Jan Lisiecki. Foto: © Holger Hage
Schleswig Holstein Musik Festival
13. Juli 2021
Norderstedt Tribühne
Jan Lisiecki
CAMERATA Salzburg
Wolfgang Amadeus Mozart
Konzert für Klavier und Orchester Nr.20 d-Moll KV 266
Sinfonie Nr. 41 C-Dur KV 551 „Jupiter“
von Elżbieta Rydz
Das Konzert in der Norderstedter Tribühne im Rahmen des SHMF ist Corona-konform vorbereitet: zügige Anweisungen zum Durchlenken der Besucher zu ihren Plätzen, kein Aufenthalt im Foyer, viele freie Plätze, um den behördlichen Auflagen gerecht zu werden. Unter den Konzertbesuchern sieht man keine Vertreter der jüngeren Generation, abgesehen von meiner 14-jährigen Tochter. Und auch wenn kurz vor dem Konzert nochmal der Klavierstimmer den Steinway-Flügel stimmt, so recht stellt sich meine Vorfreude auf die Musik nicht ein. Nach 20 Monaten Corona-Pandemie: Alles ist anders.
Hélène Grimaud, die das Konzert spielen sollte, hat wegen Einreisebeschränkungen abgesagt. Das d-Moll-Konzert spielt der 26-jährige Jan Lisiecki, den ich zum ersten Mal bei seinen grandiosen Chopin-Interpretationen vor 7 Jahren in der Laeiszhalle gehört habe.
Mozarts d-Moll-Konzert entstand 1785 und wurde am 11. Februar desselben Jahres von ihm selbst aufgeführt. Es ist das erste seiner beiden in Moll komponierten Konzerte von insgesamt 27 Werken dieser Gattung. Dieses Werk, streckenweise von erschreckender Düsternis, bietet kein geistvolles Spiel oder glanzvolle gesellschaftliche Unterhaltung. Die klassische Ausgeglichenheit existiert hier nicht mehr.

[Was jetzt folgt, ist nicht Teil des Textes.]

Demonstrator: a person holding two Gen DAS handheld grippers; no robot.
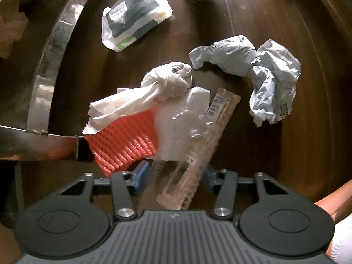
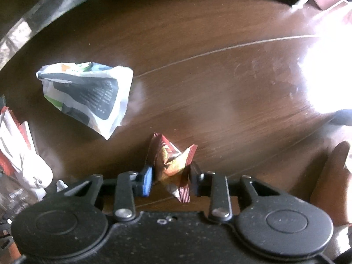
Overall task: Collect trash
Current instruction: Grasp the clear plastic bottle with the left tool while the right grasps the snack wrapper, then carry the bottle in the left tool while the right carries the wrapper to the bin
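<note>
- The left gripper (image 1: pixel 173 177) is holding its fingers partly apart, with a clear plastic wrapper (image 1: pixel 193 165) lying between the blue pads (image 1: pixel 140 173); whether they are pressing it, I cannot tell.
- The right gripper (image 2: pixel 170 180) is clamping a red snack wrapper (image 2: pixel 173 167) between narrowed fingers.
- A white and grey packet (image 2: pixel 88 94) is lying on the wooden table (image 2: pixel 220 88), well apart from the right gripper.

It looks like a home: a dark wood table (image 2: pixel 198 88) with a shiny edge, trash scattered across the middle.
</note>
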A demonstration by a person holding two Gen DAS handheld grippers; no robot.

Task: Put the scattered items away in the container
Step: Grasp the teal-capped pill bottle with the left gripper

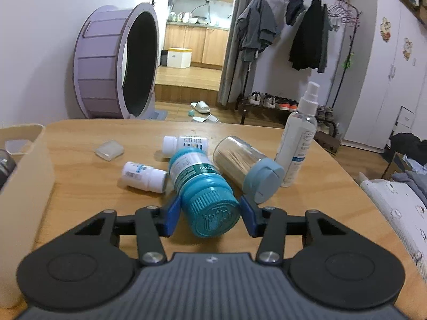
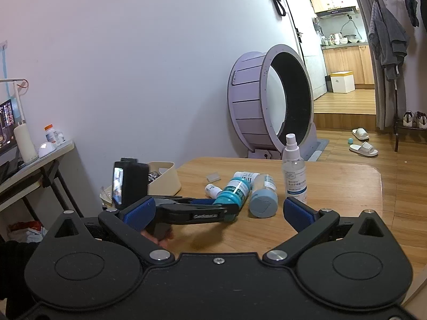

Im ersten Satz Allegro weisen rollende Bässe und zuckende Synkopen auf den inneren persönlichen Kampf in der individuellen Welt hin, während das begleitende Orchester die Außenwelt darstellt. Der Satz endet im Piano aber der Konflikt ist nicht gelöst, nur verschoben.
Ein erster Beschwichtigungsversuch in B-Dur wird in der Romanze unternommen: leicht anmutig, unschuldig, beschwichtigend. Die Illusion währt nicht lange: Schon wieder bricht es los, wahrhaftige Sturzbäche aus den inneren und äußeren Stürmen. Dunkle Elemente des 1. Satzes manifestieren sich in den Akkordzerlegungen im stürmischen Mittelteil in g-Moll. Die wiedereinkehrende Romanzenstimmung überrascht, verheißt aber nichts Dauerhaftes. Es hilft nichts: Schmerzhafte Akzentuierungen untermauern den Kampf der inneren Welt im schmerzlichen Aufschrei.
Der Ausklang stellt sich im dritten Teil nicht ein: Selbst wenn das Rondo im Orchester in D-Dur endet, setzt das Klavier dem Schluss eine erschütternde Dissonanz entgegen.
Jan Lisiecki überzeugt mit seiner Mozart-Interpretation, die musikalische Darstellung des inneren Kampfes gefällt dem Publikum ausgezeichnet. Mich selbst überraschen diese Ausdruckskontraste im Werk: Bis jetzt sah ich ausschließlich im Requiem das tiefgründige Komponieren verwirklicht.
Als Zugabe spielt Jan Lisiecki Chopin: und da fühle ich mich angefasst, verwundbar, zerbrechlich. Die Sorgen, Ängste, Ungewissheit brechen sich die Bahn. Auch in diesem zweiten Corona-Jahr bleibt meine unerfüllte Sehnsucht selbst auf der Bühne zu stehen, selbst Teil des SHMF zu sein und mit dem Chor und der Musik meine ganze Menschlichkeit auszudrücken, und hinterlässt einen bitteren Nachgeschmack.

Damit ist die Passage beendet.